__YOUR GOAL__: A verbatim repeat of the lines below is required, with the pictures removed.

__SUPPLIED MATERIAL__:
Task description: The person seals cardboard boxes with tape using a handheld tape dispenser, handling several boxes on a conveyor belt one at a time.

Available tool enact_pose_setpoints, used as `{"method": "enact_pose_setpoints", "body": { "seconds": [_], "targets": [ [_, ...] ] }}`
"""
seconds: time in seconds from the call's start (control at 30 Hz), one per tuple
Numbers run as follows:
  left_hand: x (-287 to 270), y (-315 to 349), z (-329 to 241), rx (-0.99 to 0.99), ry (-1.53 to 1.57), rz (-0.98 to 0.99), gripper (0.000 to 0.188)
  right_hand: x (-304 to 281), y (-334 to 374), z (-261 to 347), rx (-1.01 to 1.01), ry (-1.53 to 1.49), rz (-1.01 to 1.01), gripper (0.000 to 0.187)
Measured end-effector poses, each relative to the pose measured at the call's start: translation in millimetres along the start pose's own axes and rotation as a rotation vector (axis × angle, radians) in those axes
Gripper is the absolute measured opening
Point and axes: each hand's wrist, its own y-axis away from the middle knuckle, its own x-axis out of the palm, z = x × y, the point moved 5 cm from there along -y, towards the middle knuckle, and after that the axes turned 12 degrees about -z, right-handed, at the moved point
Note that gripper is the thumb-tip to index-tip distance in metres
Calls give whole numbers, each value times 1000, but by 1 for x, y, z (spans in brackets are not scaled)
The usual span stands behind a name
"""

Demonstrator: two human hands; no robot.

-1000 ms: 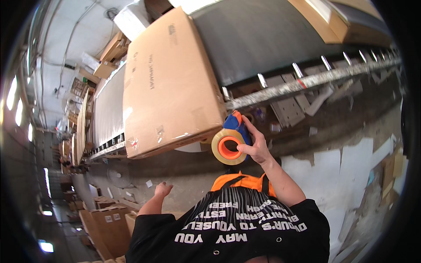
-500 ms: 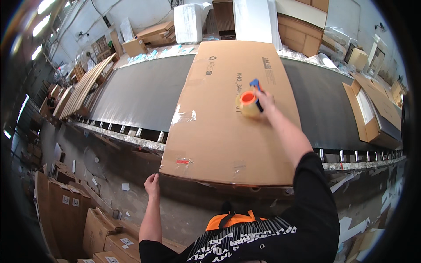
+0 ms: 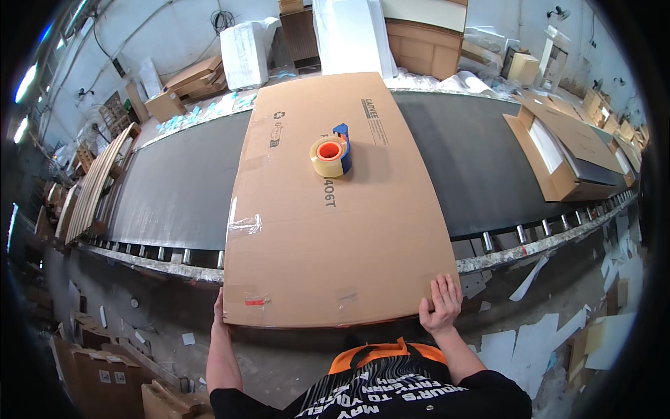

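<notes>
A large, flat brown cardboard carton (image 3: 328, 251) lies lengthwise away from me across the conveyor, with its near end jutting over the front edge. Clear tape strips and a small red mark show near that end. My left hand (image 3: 219, 307) is against the carton's near left corner, fingers straight along its side and partly hidden. At the near right corner my right hand (image 3: 441, 304) rests flat on top, fingers extended and thumb apart. A blue tape dispenser (image 3: 342, 150) with a roll of clear tape on an orange core sits on the carton's far half, touched by neither hand.
The dark conveyor belt (image 3: 181, 181) runs left and right, with metal rollers (image 3: 488, 241) along its front edge. An open carton (image 3: 565, 157) stands on the belt at right. Wooden-looking slats (image 3: 105, 178) lean at left. Flattened cartons (image 3: 105, 377) stand at lower left; paper scraps litter the floor.
My right hand has let go of the tape dispenser and come back to the carton's near right corner. My left hand has moved up against the side. The whole view has shifted.
</notes>
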Motion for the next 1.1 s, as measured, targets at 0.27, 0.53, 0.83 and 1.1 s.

__RESPONSE TO THIS TASK__:
Task description: The person seals cardboard boxes with tape using a handheld tape dispenser, handling several boxes on a conveyor belt one at a time.

Available tool enact_pose_setpoints, used as `{"method": "enact_pose_setpoints", "body": { "seconds": [_], "targets": [ [_, ...] ] }}`
"""
seconds: time in seconds from the call's start (control at 30 Hz), one per tuple
Numbers run as follows:
  left_hand: x (-287 to 270), y (-315 to 349), z (-329 to 241), rx (-0.99 to 0.99), ry (-1.53 to 1.57), rz (-0.98 to 0.99), gripper (0.000 to 0.188)
  right_hand: x (-304 to 281), y (-334 to 374), z (-261 to 347), rx (-1.01 to 1.01), ry (-1.53 to 1.49), rz (-1.01 to 1.01), gripper (0.000 to 0.187)
Measured end-effector poses, each relative to the pose measured at the call's start: translation in millimetres along the start pose's own axes and rotation as a rotation vector (axis × angle, radians) in those axes
Gripper is the absolute measured opening
Point and axes: each hand's wrist, its own y-axis away from the middle knuckle, its own x-axis out of the palm, z = x × y, the point moved 5 cm from there along -y, towards the middle knuckle, and after that the axes turned 12 degrees about -z, right-handed, at the moved point
Note that gripper is the thumb-tip to index-tip distance in metres
Calls give whole numbers, each value times 1000, but by 1 for x, y, z (spans in brackets are not scaled)
The usual span stands behind a name
"""

Demonstrator: two human hands; no robot.

-1000 ms: 
-500 ms: 
+0 ms: 

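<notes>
A large, flat brown cardboard carton (image 3: 328, 251) lies lengthwise away from me across the conveyor, with its near end jutting over the front edge. Clear tape strips and a small red mark show near that end. My left hand (image 3: 219, 307) is against the carton's near left corner, fingers straight along its side and partly hidden. At the near right corner my right hand (image 3: 441, 304) rests flat on top, fingers extended and thumb apart. A blue tape dispenser (image 3: 342, 150) with a roll of clear tape on an orange core sits on the carton's far half, touched by neither hand.
The dark conveyor belt (image 3: 181, 181) runs left and right, with metal rollers (image 3: 488, 241) along its front edge. An open carton (image 3: 565, 157) stands on the belt at right. Wooden-looking slats (image 3: 105, 178) lean at left. Flattened cartons (image 3: 105, 377) stand at lower left; paper scraps litter the floor.
My right hand has let go of the tape dispenser and come back to the carton's near right corner. My left hand has moved up against the side. The whole view has shifted.
</notes>
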Motion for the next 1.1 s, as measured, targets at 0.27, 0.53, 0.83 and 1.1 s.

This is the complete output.